ACTIVITY — In the records below, find the line holding "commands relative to" and the line holding "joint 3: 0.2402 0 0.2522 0". Set down both, with every line between them, exactly.

Data excerpts:

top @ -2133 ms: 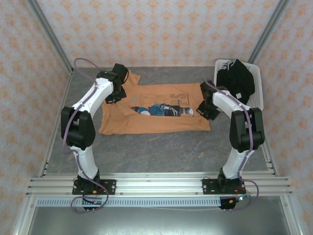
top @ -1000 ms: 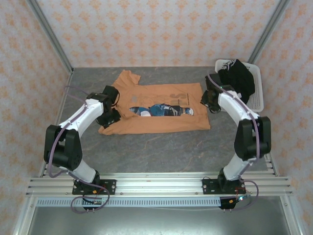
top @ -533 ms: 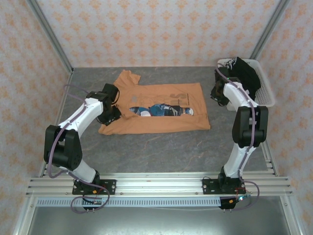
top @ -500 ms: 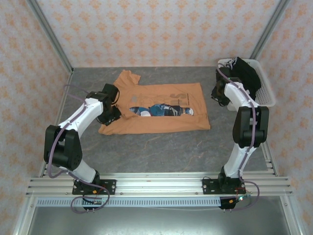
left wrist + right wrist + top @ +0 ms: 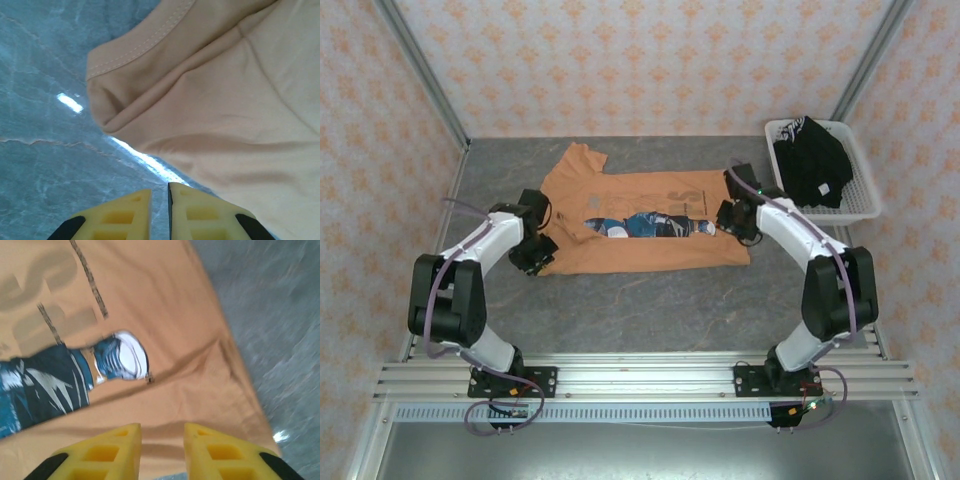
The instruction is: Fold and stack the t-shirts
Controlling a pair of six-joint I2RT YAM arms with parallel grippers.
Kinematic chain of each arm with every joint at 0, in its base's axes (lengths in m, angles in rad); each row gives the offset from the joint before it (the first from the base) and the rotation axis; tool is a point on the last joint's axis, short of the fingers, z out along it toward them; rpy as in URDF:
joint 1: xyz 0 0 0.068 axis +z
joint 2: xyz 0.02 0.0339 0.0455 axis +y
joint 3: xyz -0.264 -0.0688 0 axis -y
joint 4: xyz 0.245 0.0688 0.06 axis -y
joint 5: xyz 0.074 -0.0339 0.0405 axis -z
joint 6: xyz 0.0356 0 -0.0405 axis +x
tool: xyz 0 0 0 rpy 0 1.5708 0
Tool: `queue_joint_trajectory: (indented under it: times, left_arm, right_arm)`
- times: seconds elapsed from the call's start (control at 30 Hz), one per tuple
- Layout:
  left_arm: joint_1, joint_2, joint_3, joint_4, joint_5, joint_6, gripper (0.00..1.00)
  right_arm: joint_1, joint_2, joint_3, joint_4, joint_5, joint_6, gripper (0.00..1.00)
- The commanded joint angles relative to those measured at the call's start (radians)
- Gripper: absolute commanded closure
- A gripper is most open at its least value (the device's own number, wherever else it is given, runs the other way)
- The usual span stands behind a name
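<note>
Two narrow-gapped tools, left (image 5: 159, 212) and right (image 5: 161, 450), flank the orange t-shirt (image 5: 650, 245); basket (image 5: 855, 205) holds black t-shirts (image 5: 812, 165).

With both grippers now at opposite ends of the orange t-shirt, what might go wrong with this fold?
1. The left gripper, jaws nearly together, sits over bare table beside the orange t-shirt; closing here may miss the hem.
2. That corner is already doubled over, so a pinch could catch only one layer and skew the fold.
3. The right gripper hovers over cloth inside the edge, jaws narrowly apart; it may bunch the fabric.
</note>
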Motion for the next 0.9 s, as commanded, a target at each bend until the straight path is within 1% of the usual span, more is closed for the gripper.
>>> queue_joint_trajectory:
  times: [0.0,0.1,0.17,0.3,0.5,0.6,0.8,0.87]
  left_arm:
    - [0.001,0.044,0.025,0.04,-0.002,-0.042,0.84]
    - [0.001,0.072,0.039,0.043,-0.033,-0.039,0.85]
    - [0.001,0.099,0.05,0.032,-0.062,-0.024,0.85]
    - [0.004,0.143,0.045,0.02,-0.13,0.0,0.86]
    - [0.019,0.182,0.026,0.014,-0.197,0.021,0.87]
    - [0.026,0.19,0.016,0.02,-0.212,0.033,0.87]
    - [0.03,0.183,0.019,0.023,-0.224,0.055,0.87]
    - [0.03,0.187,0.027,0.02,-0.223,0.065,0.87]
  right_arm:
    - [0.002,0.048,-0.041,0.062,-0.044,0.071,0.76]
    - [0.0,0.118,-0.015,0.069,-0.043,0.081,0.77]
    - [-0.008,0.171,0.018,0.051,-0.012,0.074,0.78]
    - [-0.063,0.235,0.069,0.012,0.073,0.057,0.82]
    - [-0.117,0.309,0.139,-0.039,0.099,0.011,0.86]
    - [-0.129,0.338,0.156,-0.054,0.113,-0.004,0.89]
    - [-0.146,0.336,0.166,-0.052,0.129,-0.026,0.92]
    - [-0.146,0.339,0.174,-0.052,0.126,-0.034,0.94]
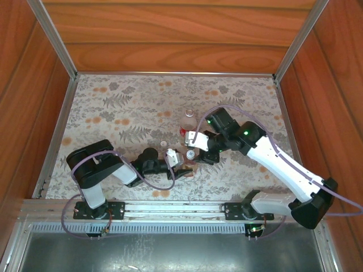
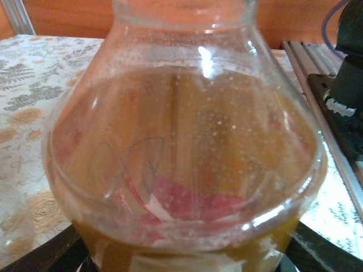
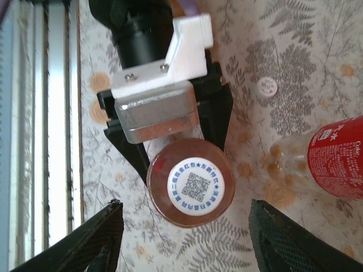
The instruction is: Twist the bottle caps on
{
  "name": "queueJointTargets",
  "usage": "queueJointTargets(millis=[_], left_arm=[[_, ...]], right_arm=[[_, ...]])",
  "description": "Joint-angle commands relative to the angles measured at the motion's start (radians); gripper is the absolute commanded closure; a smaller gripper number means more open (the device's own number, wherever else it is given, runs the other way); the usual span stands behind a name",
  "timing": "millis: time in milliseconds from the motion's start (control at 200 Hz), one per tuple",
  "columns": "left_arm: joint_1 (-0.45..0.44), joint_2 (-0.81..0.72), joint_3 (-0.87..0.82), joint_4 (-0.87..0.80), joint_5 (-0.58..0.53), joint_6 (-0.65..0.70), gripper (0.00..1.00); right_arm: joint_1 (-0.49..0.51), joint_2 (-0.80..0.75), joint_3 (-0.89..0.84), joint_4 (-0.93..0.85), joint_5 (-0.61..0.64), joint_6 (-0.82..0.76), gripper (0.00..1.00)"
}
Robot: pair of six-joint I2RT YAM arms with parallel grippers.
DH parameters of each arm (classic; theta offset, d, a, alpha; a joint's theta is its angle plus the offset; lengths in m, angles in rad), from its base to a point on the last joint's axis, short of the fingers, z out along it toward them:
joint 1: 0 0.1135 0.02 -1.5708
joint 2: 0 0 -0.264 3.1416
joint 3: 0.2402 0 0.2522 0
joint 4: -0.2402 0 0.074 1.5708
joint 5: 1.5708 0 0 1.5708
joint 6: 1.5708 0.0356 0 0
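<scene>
Amber bottle (image 3: 163, 199), white QR-printed cap (image 3: 197, 185) on top, pinched between left gripper (image 3: 184, 158) fingers; right gripper (image 3: 185, 224) spread directly above.

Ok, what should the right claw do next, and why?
Probably lower and close on the white round plastic cap: it sits atop the amber-brown plastic bottle, which the left claw holds, and the open right claw hovers above it.

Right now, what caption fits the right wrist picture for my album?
Left fingers grip the capped amber bottle as the open right fingers hover above; a loose cap lies nearby.
</scene>
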Motion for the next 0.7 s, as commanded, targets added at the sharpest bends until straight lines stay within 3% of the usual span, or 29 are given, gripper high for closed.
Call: queueJointTargets(millis=[0, 695], left_arm=[[0.002, 0.029, -0.025, -0.122, -0.068, 0.083, 0.35], [0.002, 0.06, -0.006, -0.124, -0.029, 0.038, 0.35]], right_arm=[[0.028, 0.039, 0.036, -0.073, 0.102, -0.061, 0.37], [0.076, 0.11, 0.055, -0.008, 0.078, -0.048, 0.59]])
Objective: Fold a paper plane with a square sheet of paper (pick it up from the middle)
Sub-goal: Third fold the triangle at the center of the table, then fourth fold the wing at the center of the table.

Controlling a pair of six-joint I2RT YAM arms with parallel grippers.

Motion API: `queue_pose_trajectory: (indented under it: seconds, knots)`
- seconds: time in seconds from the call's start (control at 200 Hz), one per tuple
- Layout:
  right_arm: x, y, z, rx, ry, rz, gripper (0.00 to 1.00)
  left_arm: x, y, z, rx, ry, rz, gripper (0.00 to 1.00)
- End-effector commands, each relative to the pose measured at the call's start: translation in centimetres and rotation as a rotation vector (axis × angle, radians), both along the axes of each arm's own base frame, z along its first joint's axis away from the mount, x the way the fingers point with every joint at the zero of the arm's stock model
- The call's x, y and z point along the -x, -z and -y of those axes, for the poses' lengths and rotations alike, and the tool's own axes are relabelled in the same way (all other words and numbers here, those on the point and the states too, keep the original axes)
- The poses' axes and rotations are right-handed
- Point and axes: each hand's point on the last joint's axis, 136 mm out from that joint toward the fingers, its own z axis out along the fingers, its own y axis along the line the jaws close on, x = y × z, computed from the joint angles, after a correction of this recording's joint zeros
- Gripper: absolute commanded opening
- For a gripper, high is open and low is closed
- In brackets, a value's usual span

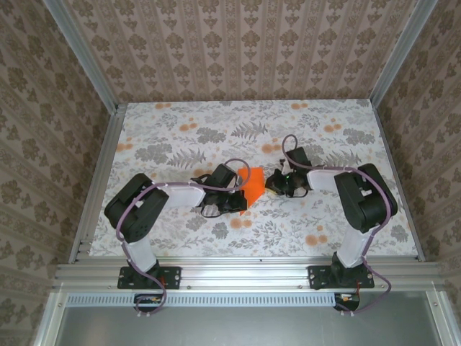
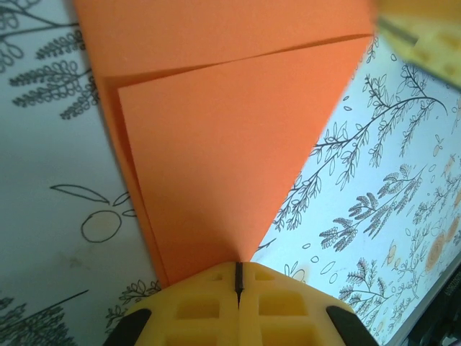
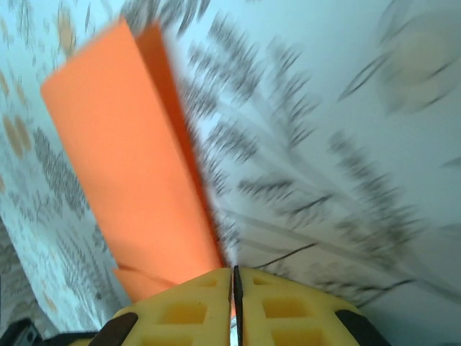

OUTPUT OF THE EXERCISE —
  "description": "Joint-angle commands relative to the angles measured at the motion's start (radians); gripper is the absolute commanded closure; a smaller gripper number means more open (the device's own number, wherever else it is given, runs the other way); the usual span stands behind a name",
  "timing": "millis: time in milliseconds from the motion's start (control at 200 Hz), one per tuple",
  "columns": "left_arm: joint_1 (-0.45..0.44), joint_2 (-0.81..0.72), joint_3 (-0.87..0.82), joint_4 (-0.87..0.80), joint_5 (-0.58..0.53), joint_6 (-0.65..0.70), gripper (0.00..1.00); right_arm: joint_1 (-0.49..0.51), joint_2 (-0.80..0.75), joint_3 (-0.89..0.84), joint_4 (-0.93..0.85), joint_5 (-0.61..0.64), joint_6 (-0.82..0.76), gripper (0.00..1.00)"
}
Robot: pair of six-joint I2RT YAM arms with parallel grippers.
DH parameters of each arm (classic; theta offset, d, a, alpha; a joint's theta is its angle plus the offset; lengths in m, angles in rad), from its base to a point on the last joint's axis, short of the fingers, z out along it toward them:
joint 1: 0 0.1135 0.02 -1.5708
joint 2: 0 0 -0.264 3.1416
joint 3: 0.2402 0 0.2522 0

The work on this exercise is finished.